Poi un bellissimo lapsus clivense: vogliamo far parlare Pellissier di altri gol – mica giusto, su 112 segnati in Serie A, limitarsi all’unico non convalidato! – e lui inizia a ricordare quelli dell’unica stagione in cadetteria, 22 nel 2007/08. “Uno più importante dell’altro: ci vergognavamo di quella retrocessione. Mi sono sempre sentito più tifoso che calciatore ed è stata una liberazione riscattarsi. L’anno dopo a Natale ci davano per spacciati”, 9 punti nelle prime 17 giornate. “Invece ci siamo salvati alla penultima”, e allora sì, ecco come un fiume “la tripletta in casa della Juventus, le due reti alla Lazio, il brivido di segnare all’Inter all’ultimo secondo. O quello in Nazionale, grazie Lippi. Per fortuna posso dirne una marea. Ma forse il momento più speciale di tutti me lo riservò San Siro: una standing ovation come quelle che spettano a pochi. Baggio, Totti. Non ero un fuoriclasse come loro, ma il pubblico apprezzò. Quello che ho dato al calcio è stato solo con le mie forze, imparando da tutti gli allenatori”.

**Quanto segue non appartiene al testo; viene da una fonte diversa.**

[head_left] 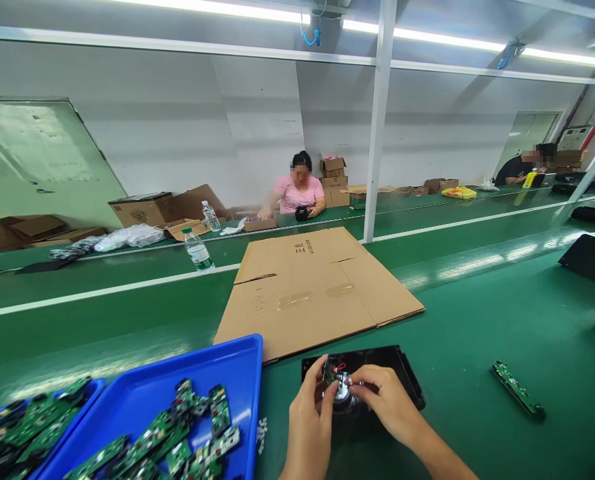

E da qualche speciale avversario. Sergio li ripercorre, sembra descrivere sé stesso: “Le bandiere di una volta, quelle rimaste fino alla fine per poi venire costrette ad allontanarsi”. Del Piero, il primo Maldini, lo stesso Totti. “Solo a Zanetti è andata bene. Oggi i bambini mica hanno smesso di sognare: sono le società a non volere più l’ingombro del simbolo. Non esistono più i Moratti, i Sensi. Il club è pura fonte di guadagno”.
Gli scappa un ‘boh’. “Anche il Chievo era diventato antipatico. Dobbiamo tornare ad appassionare, a far capire che con il lavoro tutto è possibile. Come ha insegnato il vecchio Céo: non sarà la società di Pellissier, ma una realtà aperta. A tutti coloro che le vogliono bene. Ci sarete anche voi?”